Exercise: The answer must be the data, repeated exactly.

Data section:
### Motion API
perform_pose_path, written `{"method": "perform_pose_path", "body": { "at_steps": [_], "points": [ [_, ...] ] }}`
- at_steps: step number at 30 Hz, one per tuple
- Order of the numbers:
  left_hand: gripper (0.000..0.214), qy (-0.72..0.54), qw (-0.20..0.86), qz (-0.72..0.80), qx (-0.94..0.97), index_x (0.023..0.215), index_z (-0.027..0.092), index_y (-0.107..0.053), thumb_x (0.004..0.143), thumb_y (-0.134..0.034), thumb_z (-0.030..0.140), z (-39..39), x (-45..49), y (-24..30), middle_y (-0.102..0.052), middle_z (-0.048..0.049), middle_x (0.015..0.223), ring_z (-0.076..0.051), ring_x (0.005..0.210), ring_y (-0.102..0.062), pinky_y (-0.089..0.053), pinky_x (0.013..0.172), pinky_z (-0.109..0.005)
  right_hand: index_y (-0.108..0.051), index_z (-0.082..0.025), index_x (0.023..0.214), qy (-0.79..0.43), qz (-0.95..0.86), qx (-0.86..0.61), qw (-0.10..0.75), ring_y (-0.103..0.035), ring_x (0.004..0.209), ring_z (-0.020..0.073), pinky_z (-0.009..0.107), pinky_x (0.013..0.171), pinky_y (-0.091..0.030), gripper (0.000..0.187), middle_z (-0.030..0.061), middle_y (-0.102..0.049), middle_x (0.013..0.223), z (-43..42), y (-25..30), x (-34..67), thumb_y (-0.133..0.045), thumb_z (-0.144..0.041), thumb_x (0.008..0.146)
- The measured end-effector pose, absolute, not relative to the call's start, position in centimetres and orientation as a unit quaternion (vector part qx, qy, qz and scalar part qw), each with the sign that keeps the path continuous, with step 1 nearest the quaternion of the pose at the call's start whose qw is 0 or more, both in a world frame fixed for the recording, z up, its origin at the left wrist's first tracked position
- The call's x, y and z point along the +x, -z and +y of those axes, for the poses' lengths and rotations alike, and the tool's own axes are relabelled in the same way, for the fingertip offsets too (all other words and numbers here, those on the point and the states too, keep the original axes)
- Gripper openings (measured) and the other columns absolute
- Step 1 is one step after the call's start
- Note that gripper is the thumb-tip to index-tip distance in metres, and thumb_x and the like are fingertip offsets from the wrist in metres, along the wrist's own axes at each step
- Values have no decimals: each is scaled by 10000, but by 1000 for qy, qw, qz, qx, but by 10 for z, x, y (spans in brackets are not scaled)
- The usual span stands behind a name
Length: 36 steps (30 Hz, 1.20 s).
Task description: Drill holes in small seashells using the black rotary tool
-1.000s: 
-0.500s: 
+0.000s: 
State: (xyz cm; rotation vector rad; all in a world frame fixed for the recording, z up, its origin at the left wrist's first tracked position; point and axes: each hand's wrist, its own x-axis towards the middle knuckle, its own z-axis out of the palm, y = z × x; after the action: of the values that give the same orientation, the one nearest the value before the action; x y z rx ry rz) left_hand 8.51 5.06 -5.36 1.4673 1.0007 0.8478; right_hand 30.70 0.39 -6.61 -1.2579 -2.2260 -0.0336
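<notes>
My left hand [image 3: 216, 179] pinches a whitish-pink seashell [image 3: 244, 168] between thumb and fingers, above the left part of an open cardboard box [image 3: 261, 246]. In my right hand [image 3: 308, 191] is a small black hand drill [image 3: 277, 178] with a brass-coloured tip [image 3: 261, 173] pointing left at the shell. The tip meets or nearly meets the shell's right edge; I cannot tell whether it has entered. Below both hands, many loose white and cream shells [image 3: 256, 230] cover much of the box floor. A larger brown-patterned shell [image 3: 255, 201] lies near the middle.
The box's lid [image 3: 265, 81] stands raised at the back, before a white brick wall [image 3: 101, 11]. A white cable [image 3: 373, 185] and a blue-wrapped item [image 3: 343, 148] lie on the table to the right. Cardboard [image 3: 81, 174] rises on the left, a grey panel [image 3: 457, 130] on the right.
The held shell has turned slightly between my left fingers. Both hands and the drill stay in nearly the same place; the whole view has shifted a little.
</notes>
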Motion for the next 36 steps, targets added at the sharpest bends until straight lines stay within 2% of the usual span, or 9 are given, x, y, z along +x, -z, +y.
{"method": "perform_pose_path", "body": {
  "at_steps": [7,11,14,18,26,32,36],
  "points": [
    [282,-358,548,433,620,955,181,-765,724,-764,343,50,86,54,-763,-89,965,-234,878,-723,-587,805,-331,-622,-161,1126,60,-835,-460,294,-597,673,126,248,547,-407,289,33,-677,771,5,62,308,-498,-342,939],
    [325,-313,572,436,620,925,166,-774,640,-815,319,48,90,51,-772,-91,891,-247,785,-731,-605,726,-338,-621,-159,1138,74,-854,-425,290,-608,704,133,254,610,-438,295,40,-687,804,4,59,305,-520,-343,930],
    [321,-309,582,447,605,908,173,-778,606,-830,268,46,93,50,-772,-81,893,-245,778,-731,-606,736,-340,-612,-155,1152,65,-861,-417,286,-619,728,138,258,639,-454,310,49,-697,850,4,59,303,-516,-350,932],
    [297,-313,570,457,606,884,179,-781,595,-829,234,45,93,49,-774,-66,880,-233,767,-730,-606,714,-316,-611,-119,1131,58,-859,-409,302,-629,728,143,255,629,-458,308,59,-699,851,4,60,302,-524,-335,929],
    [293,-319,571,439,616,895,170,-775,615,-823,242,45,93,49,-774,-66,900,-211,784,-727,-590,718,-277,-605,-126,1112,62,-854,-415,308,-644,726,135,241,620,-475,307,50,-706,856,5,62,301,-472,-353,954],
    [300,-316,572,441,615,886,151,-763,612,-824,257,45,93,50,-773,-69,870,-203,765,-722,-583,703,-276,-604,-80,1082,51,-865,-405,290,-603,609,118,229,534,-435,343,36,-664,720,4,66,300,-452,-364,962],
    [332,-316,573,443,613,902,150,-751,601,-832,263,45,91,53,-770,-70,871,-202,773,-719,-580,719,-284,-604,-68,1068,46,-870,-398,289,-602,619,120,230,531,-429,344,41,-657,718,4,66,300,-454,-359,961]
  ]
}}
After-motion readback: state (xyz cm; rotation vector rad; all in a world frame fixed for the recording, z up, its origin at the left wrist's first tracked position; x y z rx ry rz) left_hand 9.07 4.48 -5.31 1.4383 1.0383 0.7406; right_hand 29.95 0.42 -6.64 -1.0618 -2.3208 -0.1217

Response for this exercise:
### Motion API
perform_pose_path, written `{"method": "perform_pose_path", "body": { "at_steps": [_], "points": [ [_, ...] ] }}`
- at_steps: step number at 30 Hz, one per tuple
- Order of the numbers:
  left_hand: gripper (0.000..0.214), qy (-0.72..0.54), qw (-0.20..0.86), qz (-0.72..0.80), qx (-0.94..0.97), index_x (0.023..0.215), index_z (-0.027..0.092), index_y (-0.107..0.053), thumb_x (0.004..0.143), thumb_y (-0.134..0.034), thumb_z (-0.030..0.140), z (-39..39), x (-45..49), y (-24..30), middle_y (-0.102..0.052), middle_z (-0.048..0.049), middle_x (0.015..0.223), ring_z (-0.076..0.051), ring_x (0.005..0.210), ring_y (-0.102..0.062), pinky_y (-0.089..0.053), pinky_x (0.013..0.172), pinky_z (-0.109..0.005)
  right_hand: index_y (-0.108..0.051), index_z (-0.082..0.025), index_x (0.023..0.214), qy (-0.79..0.43), qz (-0.95..0.86), qx (-0.86..0.61), qw (-0.10..0.75), ring_y (-0.103..0.035), ring_x (0.004..0.209), ring_z (-0.020..0.073), pinky_z (-0.009..0.107), pinky_x (0.013..0.171), pinky_y (-0.091..0.030), gripper (0.000..0.187), middle_z (-0.030..0.061), middle_y (-0.102..0.049), middle_x (0.013..0.223), z (-43..42), y (-25..30), x (-34..67), thumb_y (-0.133..0.045), thumb_z (-0.144..0.041), thumb_x (0.008..0.146)
- The measured end-effector pose, absolute, not relative to the call's start, position in centimetres and orientation as a unit quaternion (vector part qx, qy, qz and scalar part qw), each with the sign that keeps the path continuous, with step 1 nearest the quaternion of the pose at the call's start whose qw is 0 or more, both in a world frame fixed for the recording, z up, its origin at the left wrist's first tracked position
- The call's x, y and z point along the +x, -z and +y of those axes, for the poses' lengths and rotations alike, and the tool's own axes are relabelled in the same way, for the fingertip offsets too (all other words and numbers here, those on the point and the states too, keep the original axes)
- Gripper openings (measured) and the other columns absolute
- Step 1 is one step after the call's start
- Note that gripper is the thumb-tip to index-tip distance in metres, and thumb_x and the like are fingertip offsets from the wrist in metres, along the wrist's own axes at each step
- Values have no decimals: each is scaled by 10000, but by 1000 for qy, qw, qz, qx, but by 10 for z, x, y (spans in brackets are not scaled)
- The usual span stands behind a name
Length: 36 steps (30 Hz, 1.20 s).
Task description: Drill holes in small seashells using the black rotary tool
-1.000s: 
-0.500s: 
+0.000s: 
State: (xyz cm; rotation vector rad; all in a world frame fixed for the recording, z up, its origin at the left wrist's first tracked position; point and axes: each hand's wrist, its own x-axis towards the middle knuckle, its own z-axis out of the palm, y = z × x; after the action: of the values that give the same orientation, the one nearest the value before the action; x y z rx ry rz) left_hand 8.51 5.06 -5.36 1.4673 1.0007 0.8478; right_hand 30.70 0.39 -6.61 -1.2579 -2.2260 -0.0336
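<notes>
My left hand [image 3: 216, 179] pinches a whitish-pink seashell [image 3: 244, 168] between thumb and fingers, above the left part of an open cardboard box [image 3: 261, 246]. In my right hand [image 3: 308, 191] is a small black hand drill [image 3: 277, 178] with a brass-coloured tip [image 3: 261, 173] pointing left at the shell. The tip meets or nearly meets the shell's right edge; I cannot tell whether it has entered. Below both hands, many loose white and cream shells [image 3: 256, 230] cover much of the box floor. A larger brown-patterned shell [image 3: 255, 201] lies near the middle.
The box's lid [image 3: 265, 81] stands raised at the back, before a white brick wall [image 3: 101, 11]. A white cable [image 3: 373, 185] and a blue-wrapped item [image 3: 343, 148] lie on the table to the right. Cardboard [image 3: 81, 174] rises on the left, a grey panel [image 3: 457, 130] on the right.
The held shell has turned slightly between my left fingers. Both hands and the drill stay in nearly the same place; the whole view has shifted a little.
</notes>
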Motion for the next 36 steps, targets added at the sharpest bends until straight lines stay within 2% of the usual span, or 9 are given, x, y, z along +x, -z, +y.
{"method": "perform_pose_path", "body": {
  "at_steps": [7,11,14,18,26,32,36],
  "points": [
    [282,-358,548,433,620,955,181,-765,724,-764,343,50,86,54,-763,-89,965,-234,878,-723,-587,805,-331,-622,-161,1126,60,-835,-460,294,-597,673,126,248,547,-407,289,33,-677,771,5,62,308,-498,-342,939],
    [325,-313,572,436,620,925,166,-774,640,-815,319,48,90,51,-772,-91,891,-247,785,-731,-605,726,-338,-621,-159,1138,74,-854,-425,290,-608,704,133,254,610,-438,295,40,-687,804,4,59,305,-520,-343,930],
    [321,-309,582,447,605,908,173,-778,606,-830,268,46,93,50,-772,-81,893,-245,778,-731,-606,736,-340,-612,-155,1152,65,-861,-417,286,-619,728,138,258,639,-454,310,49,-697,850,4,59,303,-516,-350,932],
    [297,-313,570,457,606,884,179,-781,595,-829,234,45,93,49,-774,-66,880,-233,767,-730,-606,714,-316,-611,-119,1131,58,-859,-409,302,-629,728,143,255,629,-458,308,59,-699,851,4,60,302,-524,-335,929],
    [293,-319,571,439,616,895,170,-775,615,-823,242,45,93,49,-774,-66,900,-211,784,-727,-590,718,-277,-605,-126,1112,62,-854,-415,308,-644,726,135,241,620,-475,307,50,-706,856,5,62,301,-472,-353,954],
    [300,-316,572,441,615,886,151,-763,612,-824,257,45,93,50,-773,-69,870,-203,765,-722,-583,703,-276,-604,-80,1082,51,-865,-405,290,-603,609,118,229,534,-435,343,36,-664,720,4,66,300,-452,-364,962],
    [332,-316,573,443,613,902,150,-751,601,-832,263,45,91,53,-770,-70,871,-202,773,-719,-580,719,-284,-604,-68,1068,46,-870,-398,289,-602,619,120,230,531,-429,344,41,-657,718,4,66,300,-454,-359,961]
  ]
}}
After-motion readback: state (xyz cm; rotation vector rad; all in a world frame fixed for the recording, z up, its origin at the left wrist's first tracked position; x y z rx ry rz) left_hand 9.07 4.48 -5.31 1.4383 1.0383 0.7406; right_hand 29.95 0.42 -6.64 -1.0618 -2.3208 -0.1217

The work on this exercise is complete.